[WHAT IS BEING ASKED]
Extract the final stretch of the data: the line that contains "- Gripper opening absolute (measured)" and every line after it, unaltered, and no other lines.

Segment Start: DATASET CONTENT

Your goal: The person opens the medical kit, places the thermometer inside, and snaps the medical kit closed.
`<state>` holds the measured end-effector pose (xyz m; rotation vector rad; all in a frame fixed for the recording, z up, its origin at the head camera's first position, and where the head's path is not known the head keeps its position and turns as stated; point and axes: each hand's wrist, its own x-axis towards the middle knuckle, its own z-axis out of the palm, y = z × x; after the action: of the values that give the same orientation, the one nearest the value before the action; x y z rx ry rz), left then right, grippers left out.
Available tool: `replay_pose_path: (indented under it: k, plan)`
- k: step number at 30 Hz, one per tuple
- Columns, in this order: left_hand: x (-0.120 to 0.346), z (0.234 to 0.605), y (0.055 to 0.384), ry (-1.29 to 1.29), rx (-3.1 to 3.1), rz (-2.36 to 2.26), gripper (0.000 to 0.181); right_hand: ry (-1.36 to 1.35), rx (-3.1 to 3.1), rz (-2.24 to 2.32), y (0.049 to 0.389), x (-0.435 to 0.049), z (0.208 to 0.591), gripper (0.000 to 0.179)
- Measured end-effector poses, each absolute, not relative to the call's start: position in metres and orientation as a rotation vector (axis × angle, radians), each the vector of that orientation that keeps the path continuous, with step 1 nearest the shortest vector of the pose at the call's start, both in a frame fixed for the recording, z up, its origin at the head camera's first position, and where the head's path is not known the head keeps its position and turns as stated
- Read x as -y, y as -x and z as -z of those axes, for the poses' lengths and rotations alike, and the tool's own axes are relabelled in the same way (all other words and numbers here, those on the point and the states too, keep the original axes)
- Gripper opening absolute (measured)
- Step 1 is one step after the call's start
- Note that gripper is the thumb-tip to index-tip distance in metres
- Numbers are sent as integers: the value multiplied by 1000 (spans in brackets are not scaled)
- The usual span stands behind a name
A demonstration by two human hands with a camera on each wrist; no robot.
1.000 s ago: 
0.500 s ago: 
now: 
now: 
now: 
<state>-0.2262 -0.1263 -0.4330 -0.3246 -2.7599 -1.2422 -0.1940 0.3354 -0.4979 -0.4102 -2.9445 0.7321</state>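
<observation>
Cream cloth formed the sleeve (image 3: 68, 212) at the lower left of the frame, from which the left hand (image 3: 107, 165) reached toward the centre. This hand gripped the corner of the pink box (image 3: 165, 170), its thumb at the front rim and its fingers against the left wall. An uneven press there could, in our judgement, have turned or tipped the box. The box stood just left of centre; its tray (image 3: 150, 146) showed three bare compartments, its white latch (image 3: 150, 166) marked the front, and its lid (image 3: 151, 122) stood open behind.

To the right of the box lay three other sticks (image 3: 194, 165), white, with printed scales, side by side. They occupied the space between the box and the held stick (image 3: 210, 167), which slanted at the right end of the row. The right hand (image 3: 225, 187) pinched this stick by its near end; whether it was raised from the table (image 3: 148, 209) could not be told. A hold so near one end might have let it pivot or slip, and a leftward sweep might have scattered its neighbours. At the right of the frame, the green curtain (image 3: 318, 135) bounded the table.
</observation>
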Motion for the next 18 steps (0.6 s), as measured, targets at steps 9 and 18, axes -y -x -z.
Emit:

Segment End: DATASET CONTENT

[SOLVED PROBLEM]
- Gripper opening absolute (measured)
- Step 1 is one step after the call's start
- Note that gripper is the thumb-tip to index-tip distance in metres
- Numbers are sent as integers: the value multiplied by 1000 (spans in brackets are not scaled)
- The usual span stands behind a name
A demonstration by two human hands with a camera on each wrist; no robot.
1.000 s ago: 
0.500 s ago: 
now: 
now: 
now: 
<state>-0.2262 -0.1263 -0.4330 -0.3246 -2.7599 -1.2422 -0.1940 0.3354 -0.4979 -0.4102 -2.9445 0.7321</state>
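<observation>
Cream cloth formed the sleeve (image 3: 68, 212) at the lower left of the frame, from which the left hand (image 3: 107, 165) reached toward the centre. This hand gripped the corner of the pink box (image 3: 165, 170), its thumb at the front rim and its fingers against the left wall. An uneven press there could, in our judgement, have turned or tipped the box. The box stood just left of centre; its tray (image 3: 150, 146) showed three bare compartments, its white latch (image 3: 150, 166) marked the front, and its lid (image 3: 151, 122) stood open behind.

To the right of the box lay three other sticks (image 3: 194, 165), white, with printed scales, side by side. They occupied the space between the box and the held stick (image 3: 210, 167), which slanted at the right end of the row. The right hand (image 3: 225, 187) pinched this stick by its near end; whether it was raised from the table (image 3: 148, 209) could not be told. A hold so near one end might have let it pivot or slip, and a leftward sweep might have scattered its neighbours. At the right of the frame, the green curtain (image 3: 318, 135) bounded the table.
</observation>
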Motion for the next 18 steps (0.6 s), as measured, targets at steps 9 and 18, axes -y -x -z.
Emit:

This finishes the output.